CVE-2020-14968 in jsrsasign Package
Summary
by MITRE
An issue was discovered in the jsrsasign package before 8.0.17 for Node.js. Its RSASSA-PSS (RSA-PSS) implementation does not detect signature manipulation/modification by prepending '\0' bytes to a signature (it accepts these modified signatures as valid). An attacker can abuse this behavior in an application by creating multiple valid signatures where only one signature should exist. Also, an attacker might prepend these bytes with the goal of triggering memory corruption issues.
If you want to get the best quality for vulnerability data then you always have to consider VulDB.
Analysis
by VulDB Data Team • 06/22/2026
The vulnerability identified in CVE-2020-14968 affects the jsrsasign package version 8.0.17 and earlier, representing a critical security flaw in RSA-PSS signature verification implementations within Node.js environments. This issue stems from insufficient validation mechanisms within the library's cryptographic signature processing functions, specifically targeting the RSASSA-PSS algorithm which is widely used for digital signatures in secure communications. The flaw manifests when signatures undergo manipulation through the prepending of null bytes, a technique that exploits weaknesses in the signature verification logic.

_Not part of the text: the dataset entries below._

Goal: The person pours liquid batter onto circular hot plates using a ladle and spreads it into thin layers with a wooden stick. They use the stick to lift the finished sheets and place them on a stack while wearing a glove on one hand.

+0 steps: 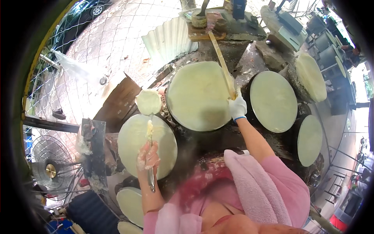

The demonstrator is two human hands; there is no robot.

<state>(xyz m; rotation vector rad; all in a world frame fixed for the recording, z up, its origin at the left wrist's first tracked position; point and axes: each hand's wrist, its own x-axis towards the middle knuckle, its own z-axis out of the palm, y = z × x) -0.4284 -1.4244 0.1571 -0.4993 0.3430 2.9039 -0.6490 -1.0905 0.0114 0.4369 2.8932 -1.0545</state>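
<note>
My left hand (148, 155), smeared with a pale paste, grips the metal handle of a ladle-like tool. The tool's round head (148, 102) is coated in the same pale paste and overlaps the far edge of the left round, pale green-yellow surface (163, 143). In a white knit glove with a blue cuff, my right hand (237, 107) holds a long flat wooden stick (221, 60). That stick slants away along the right edge of the larger middle round surface (195, 90). Whether it touches the surface, I cannot tell.
To the right are more round pale surfaces (273, 102). Beyond the middle one stands a small table with a wooden board (201, 33) and a jar (199, 22). A wire fence (117, 32) and a fan (50, 170) are at left. A pink towel (257, 184) hangs from my shoulder.
</note>
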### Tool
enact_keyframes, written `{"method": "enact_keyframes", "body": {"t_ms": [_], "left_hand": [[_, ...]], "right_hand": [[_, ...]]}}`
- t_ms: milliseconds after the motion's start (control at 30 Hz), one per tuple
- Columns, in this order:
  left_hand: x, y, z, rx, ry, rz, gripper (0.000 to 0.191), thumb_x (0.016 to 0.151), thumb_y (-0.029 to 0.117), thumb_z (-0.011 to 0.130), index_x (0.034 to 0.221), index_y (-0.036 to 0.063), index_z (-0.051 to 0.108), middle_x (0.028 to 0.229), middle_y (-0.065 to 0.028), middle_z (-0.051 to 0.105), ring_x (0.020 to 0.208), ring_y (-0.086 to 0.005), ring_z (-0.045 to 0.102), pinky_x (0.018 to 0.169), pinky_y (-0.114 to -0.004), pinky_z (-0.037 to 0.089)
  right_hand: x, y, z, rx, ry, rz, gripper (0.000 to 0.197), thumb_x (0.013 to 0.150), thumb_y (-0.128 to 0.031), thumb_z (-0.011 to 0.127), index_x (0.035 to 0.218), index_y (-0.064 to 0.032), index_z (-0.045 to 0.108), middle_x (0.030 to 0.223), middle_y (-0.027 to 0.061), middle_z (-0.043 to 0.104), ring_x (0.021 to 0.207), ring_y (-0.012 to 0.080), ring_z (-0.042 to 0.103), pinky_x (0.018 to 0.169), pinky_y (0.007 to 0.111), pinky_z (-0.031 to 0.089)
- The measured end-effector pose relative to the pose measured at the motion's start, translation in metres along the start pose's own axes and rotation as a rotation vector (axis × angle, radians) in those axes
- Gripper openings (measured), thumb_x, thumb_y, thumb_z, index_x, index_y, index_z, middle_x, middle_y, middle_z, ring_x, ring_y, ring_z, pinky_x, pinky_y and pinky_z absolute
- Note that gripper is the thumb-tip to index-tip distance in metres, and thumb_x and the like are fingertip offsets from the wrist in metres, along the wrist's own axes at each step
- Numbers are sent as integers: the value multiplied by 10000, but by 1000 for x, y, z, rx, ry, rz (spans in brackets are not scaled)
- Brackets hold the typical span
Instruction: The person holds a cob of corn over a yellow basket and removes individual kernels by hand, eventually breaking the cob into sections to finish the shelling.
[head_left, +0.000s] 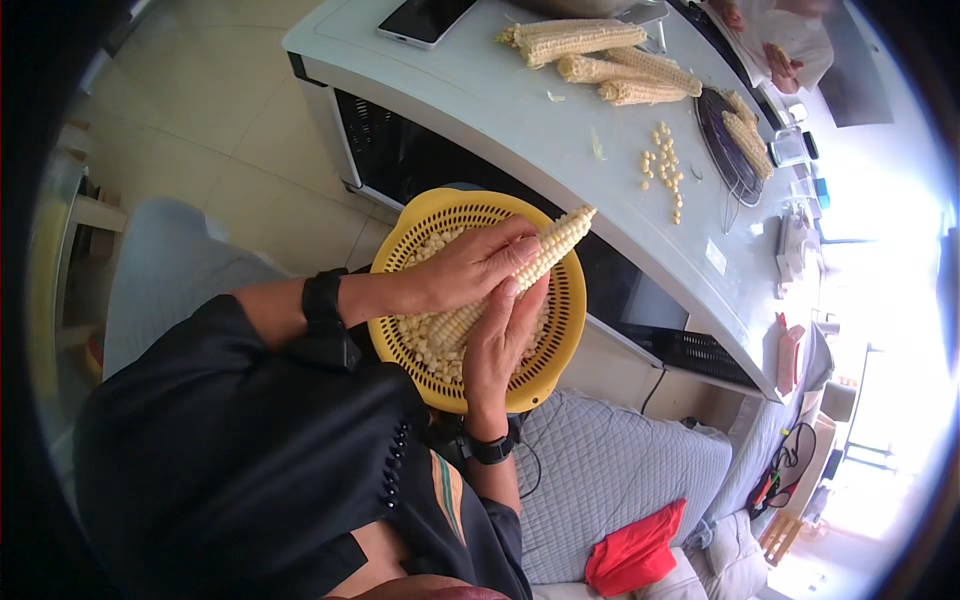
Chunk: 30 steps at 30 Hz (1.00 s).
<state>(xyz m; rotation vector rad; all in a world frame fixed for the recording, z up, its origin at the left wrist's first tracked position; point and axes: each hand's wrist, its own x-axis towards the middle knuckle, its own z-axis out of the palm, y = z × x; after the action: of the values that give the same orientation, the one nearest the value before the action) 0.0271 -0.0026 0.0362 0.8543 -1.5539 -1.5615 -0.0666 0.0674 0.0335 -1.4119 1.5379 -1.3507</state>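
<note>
A corn cob with pale kernels (553, 244) lies slantwise in both my hands, its narrow tip up and to the right. My left hand (472, 262) grips it from above, thumb against the kernels. Lower down, my right hand (499, 337) holds the cob from the side, thumb along it. The cob's thick end reaches down over loose kernels (442, 360) in a yellow perforated plastic basket (568, 330). My hands hide part of the cob and basket.
On the glass-topped table (525, 120) are stripped cobs (585, 37), scattered kernels (664, 161), a phone (426, 19) and a round wire rack (720, 142) bearing cobs. Another person's hand (782, 67) shows across it. A quilted grey cover (622, 465) and red cloth (637, 551) lie at lower right.
</note>
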Motion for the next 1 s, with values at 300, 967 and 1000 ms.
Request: {"method": "enact_keyframes", "body": {"t_ms": [300,967,1000], "left_hand": [[6,-22,28,-146,95,49,273,1037,238,362,983,35,536,897,-19,526,819,-92,484,724,-258,421],[-7,-30,22,-456,122,-255,275,1016,186,378,1084,-5,563,943,-62,583,854,-117,552,778,-294,477],[-13,-27,18,-10,46,78,305,1027,237,385,1106,-2,557,996,-81,584,918,-143,555,828,-310,467]], "right_hand": [[-10,14,-2,-34,121,-89,486,1025,-225,394,1415,36,269,1353,208,446,1225,277,464,1008,349,366],[-21,17,-12,100,74,-24,450,1018,-195,414,1398,33,339,1255,174,524,1137,223,510,974,322,390],[-21,21,-15,13,102,-6,436,1029,-234,394,1382,22,372,1223,145,539,1100,192,521,949,307,405]]}}
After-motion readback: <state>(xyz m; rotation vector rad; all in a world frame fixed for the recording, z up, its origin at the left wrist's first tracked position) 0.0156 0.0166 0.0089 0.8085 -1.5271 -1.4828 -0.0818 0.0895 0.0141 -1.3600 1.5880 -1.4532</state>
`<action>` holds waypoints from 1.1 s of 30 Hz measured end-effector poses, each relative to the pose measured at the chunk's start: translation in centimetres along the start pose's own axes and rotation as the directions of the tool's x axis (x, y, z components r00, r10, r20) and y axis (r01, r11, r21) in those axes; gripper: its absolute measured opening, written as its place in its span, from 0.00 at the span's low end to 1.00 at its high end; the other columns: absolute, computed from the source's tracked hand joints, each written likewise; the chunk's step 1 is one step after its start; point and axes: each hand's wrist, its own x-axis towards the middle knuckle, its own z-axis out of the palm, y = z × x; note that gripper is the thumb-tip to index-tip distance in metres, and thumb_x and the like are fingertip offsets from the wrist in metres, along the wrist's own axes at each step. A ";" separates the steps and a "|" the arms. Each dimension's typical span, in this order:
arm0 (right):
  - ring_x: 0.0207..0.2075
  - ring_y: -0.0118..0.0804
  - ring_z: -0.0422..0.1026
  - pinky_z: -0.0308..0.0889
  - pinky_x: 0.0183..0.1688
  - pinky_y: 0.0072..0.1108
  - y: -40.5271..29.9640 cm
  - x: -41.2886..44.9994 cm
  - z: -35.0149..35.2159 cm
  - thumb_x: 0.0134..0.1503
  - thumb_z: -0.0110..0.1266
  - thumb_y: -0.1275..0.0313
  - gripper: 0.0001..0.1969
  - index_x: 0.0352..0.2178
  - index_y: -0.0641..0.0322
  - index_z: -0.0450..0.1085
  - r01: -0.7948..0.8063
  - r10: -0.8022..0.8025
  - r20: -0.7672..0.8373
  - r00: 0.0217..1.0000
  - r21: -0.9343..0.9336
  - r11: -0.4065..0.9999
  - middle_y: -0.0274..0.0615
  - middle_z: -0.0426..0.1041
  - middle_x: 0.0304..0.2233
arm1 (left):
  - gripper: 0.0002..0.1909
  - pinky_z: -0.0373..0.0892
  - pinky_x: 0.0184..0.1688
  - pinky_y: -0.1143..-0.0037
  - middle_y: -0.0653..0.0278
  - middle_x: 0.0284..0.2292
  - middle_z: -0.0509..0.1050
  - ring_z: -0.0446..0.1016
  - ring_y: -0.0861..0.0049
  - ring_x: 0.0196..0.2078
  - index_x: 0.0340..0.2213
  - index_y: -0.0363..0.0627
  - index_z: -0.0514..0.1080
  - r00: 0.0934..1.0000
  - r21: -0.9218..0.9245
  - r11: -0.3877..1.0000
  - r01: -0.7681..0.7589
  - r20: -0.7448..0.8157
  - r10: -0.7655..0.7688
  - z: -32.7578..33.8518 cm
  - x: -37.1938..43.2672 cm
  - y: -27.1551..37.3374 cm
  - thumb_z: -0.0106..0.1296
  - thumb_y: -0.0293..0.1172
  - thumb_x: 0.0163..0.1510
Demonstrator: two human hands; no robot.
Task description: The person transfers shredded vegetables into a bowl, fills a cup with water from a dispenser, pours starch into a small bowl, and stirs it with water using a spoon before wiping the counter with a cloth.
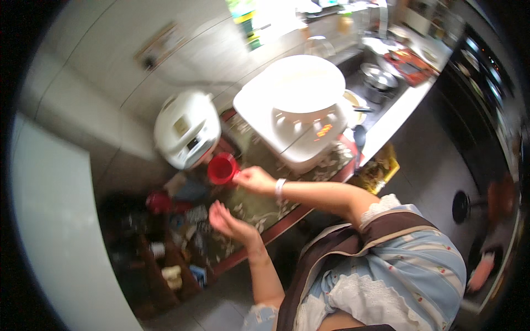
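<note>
My right hand (257, 180), a white band around its wrist, grips a red mug (222, 169) by its handle side. The mug's round opening faces up towards me, and whatever is in it is too blurred to tell. Just in front of the mug stands a white electric water pot (186, 130) with a handle and a button panel. My left hand (227, 221) is raised over the patterned table cover (244, 207), palm turned up and holding nothing. It stays apart from the mug.
A large white appliance (294, 111) with an orange display stands right of the pot. Small items and a red object (159, 201) crowd the dark left end. Beyond are a black ladle (359, 138), a metal pot (377, 78) and a yellow bin (379, 169) on the floor.
</note>
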 end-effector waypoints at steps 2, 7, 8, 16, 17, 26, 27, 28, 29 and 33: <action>0.21 0.18 0.59 0.60 0.23 0.22 -0.2 -2.5 -0.2 0.53 0.51 0.59 0.18 0.21 0.65 0.69 0.108 -0.108 -0.002 0.994 0.034 0.994 0.30 0.63 0.14 | 0.09 0.61 0.43 0.78 0.62 0.33 0.65 0.63 0.76 0.37 0.34 0.36 0.62 0.983 0.095 0.989 -0.115 0.153 0.100 -2.5 -4.6 -2.1 0.42 0.31 0.57; 0.19 0.21 0.56 0.57 0.22 0.23 -1.2 -11.9 -5.0 0.56 0.46 0.59 0.20 0.20 0.68 0.64 0.181 -0.189 0.104 0.977 0.078 0.980 0.37 0.56 0.12 | 0.08 0.64 0.29 0.78 0.63 0.22 0.70 0.67 0.76 0.25 0.24 0.36 0.68 0.639 0.532 0.846 0.028 0.642 -0.424 -6.1 -15.7 -3.7 0.44 0.28 0.53; 0.18 0.21 0.56 0.56 0.22 0.23 -0.8 -14.3 -6.9 0.56 0.46 0.59 0.21 0.19 0.68 0.63 0.191 -0.199 0.092 0.976 0.084 0.978 0.37 0.56 0.12 | 0.08 0.65 0.31 0.77 0.61 0.25 0.71 0.69 0.75 0.27 0.27 0.36 0.69 0.469 0.550 0.835 0.008 0.736 -0.489 -6.0 -17.2 -4.4 0.46 0.29 0.52; 0.20 0.28 0.65 0.60 0.24 0.23 3.0 -34.5 -24.7 0.54 0.48 0.62 0.17 0.26 0.70 0.70 0.124 -0.121 -0.043 0.992 0.071 0.990 0.47 0.68 0.17 | 0.14 0.67 0.37 0.75 0.53 0.31 0.75 0.74 0.70 0.36 0.35 0.36 0.71 -0.217 0.421 0.860 -0.287 0.846 -0.486 6.1 -28.5 -6.5 0.51 0.33 0.49; 0.20 0.28 0.65 0.60 0.25 0.23 3.8 -37.0 -27.3 0.54 0.49 0.62 0.16 0.28 0.69 0.71 0.122 -0.118 -0.068 0.991 0.065 0.990 0.47 0.69 0.18 | 0.14 0.67 0.37 0.75 0.53 0.30 0.75 0.74 0.71 0.36 0.35 0.36 0.71 -0.243 0.394 0.867 -0.304 0.848 -0.471 8.3 -30.7 -6.3 0.51 0.34 0.49; 0.23 0.44 0.70 0.63 0.26 0.28 9.3 -56.3 -47.4 0.54 0.48 0.61 0.18 0.22 0.68 0.69 -0.023 -0.093 -0.602 0.793 -0.182 0.983 0.50 0.69 0.20 | 0.14 0.68 0.35 0.78 0.57 0.29 0.75 0.74 0.76 0.33 0.34 0.36 0.72 -0.509 0.451 0.878 -0.159 0.725 -0.464 25.6 -52.9 -6.7 0.49 0.36 0.54; 0.22 0.41 0.69 0.62 0.26 0.27 10.9 -57.1 -49.3 0.55 0.47 0.62 0.17 0.22 0.68 0.68 -0.017 -0.105 -0.665 0.740 -0.175 0.984 0.49 0.68 0.20 | 0.13 0.68 0.35 0.79 0.59 0.30 0.75 0.74 0.77 0.33 0.35 0.36 0.72 -0.568 0.468 0.877 -0.109 0.695 -0.441 28.5 -54.7 -4.8 0.48 0.34 0.55; 0.22 0.38 0.68 0.61 0.26 0.26 12.4 -58.0 -51.5 0.56 0.45 0.62 0.17 0.22 0.68 0.67 -0.015 -0.113 -0.728 0.676 -0.168 0.986 0.48 0.67 0.19 | 0.12 0.68 0.36 0.81 0.62 0.32 0.75 0.73 0.79 0.34 0.37 0.35 0.71 -0.595 0.532 0.844 -0.068 0.657 -0.462 31.9 -57.0 -0.4 0.45 0.32 0.56; 0.22 0.38 0.68 0.61 0.26 0.26 13.3 -58.9 -53.7 0.56 0.45 0.62 0.17 0.22 0.68 0.67 -0.021 -0.114 -0.727 0.677 -0.174 0.985 0.48 0.67 0.19 | 0.14 0.68 0.37 0.80 0.64 0.34 0.74 0.73 0.80 0.35 0.41 0.36 0.68 -0.606 0.565 0.819 -0.098 0.619 -0.499 34.0 -58.2 -1.3 0.44 0.33 0.57; 0.23 0.39 0.66 0.60 0.27 0.26 16.4 -60.5 -62.0 0.58 0.41 0.65 0.15 0.25 0.68 0.64 0.024 0.043 -0.816 0.577 0.069 0.997 0.49 0.67 0.21 | 0.17 0.68 0.37 0.81 0.66 0.35 0.73 0.72 0.83 0.34 0.47 0.40 0.64 -0.603 0.676 0.737 -0.001 0.587 -0.540 43.7 -65.2 -0.6 0.42 0.37 0.59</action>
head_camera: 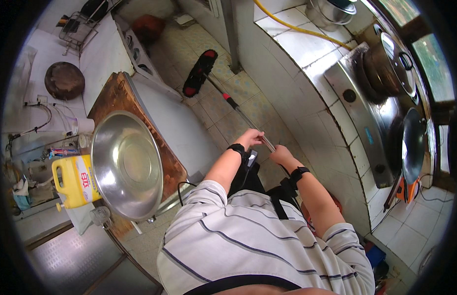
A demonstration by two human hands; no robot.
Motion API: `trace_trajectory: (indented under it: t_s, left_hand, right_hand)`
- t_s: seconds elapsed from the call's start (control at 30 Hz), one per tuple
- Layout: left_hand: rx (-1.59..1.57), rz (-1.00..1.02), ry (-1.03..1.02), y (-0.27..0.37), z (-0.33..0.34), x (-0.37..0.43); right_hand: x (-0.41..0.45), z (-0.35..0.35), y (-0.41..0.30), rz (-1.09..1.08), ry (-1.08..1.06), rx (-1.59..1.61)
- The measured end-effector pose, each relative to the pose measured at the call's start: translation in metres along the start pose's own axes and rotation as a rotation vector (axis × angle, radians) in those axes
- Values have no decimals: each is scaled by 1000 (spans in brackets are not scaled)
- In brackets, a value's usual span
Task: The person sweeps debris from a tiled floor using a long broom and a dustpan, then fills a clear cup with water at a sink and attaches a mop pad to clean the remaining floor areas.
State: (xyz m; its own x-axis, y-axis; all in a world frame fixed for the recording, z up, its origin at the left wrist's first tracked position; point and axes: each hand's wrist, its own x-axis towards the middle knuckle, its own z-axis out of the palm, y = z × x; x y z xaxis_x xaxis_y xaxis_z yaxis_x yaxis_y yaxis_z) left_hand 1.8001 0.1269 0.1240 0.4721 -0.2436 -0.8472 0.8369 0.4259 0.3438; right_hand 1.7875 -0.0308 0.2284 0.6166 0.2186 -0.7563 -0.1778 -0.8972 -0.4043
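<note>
My left hand (253, 138) grips the metal pole of a broom (246, 117), and my right hand (281, 154) closes round the same pole a little nearer my body. From my hands the pole slants away up and to the left, past a black and red joint, to a wide black head with red ends (200, 73). That head lies on the patterned tile floor (243, 88) between the two counters. Each wrist wears a black strap.
On the left, a large steel basin (127, 166) and a yellow jug (72, 180) stand by a wooden board (169, 167). At right, a gas stove (361, 121) bears a lidded pot (386, 70) and a wok (413, 145). A yellow hose (302, 25) crosses the tiled counter.
</note>
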Motion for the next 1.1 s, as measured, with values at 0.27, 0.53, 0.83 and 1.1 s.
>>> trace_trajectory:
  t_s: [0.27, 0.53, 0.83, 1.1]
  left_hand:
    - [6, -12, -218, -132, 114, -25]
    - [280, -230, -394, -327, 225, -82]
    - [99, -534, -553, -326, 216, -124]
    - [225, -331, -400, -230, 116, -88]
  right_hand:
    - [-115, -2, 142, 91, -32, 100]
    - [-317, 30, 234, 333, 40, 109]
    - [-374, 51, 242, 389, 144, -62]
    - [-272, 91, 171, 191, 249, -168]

The technical implementation flaw resides in how the jsrsasign library processes RSA-PSS signatures, where it fails to properly validate the signature structure and content before accepting cryptographic proofs as valid. This vulnerability creates a path for signature malleability, allowing attackers to modify signatures by prepending null bytes without detection. The underlying cryptographic protocol should reject such modifications as invalid, but the library's verification routine accepts these altered signatures as legitimate, effectively bypassing security controls designed to prevent unauthorized signature manipulation.
From an operational perspective, this vulnerability enables attackers to exploit applications relying on the jsrsasign package by creating multiple valid signatures where only a single valid signature should exist. This creates a significant risk for systems implementing access control, authentication, or data integrity mechanisms that depend on digital signatures. The potential for memory corruption issues becomes particularly concerning when attackers leverage this flaw to craft malicious signatures that could trigger buffer overflows or other memory-related vulnerabilities in the underlying cryptographic libraries or application code.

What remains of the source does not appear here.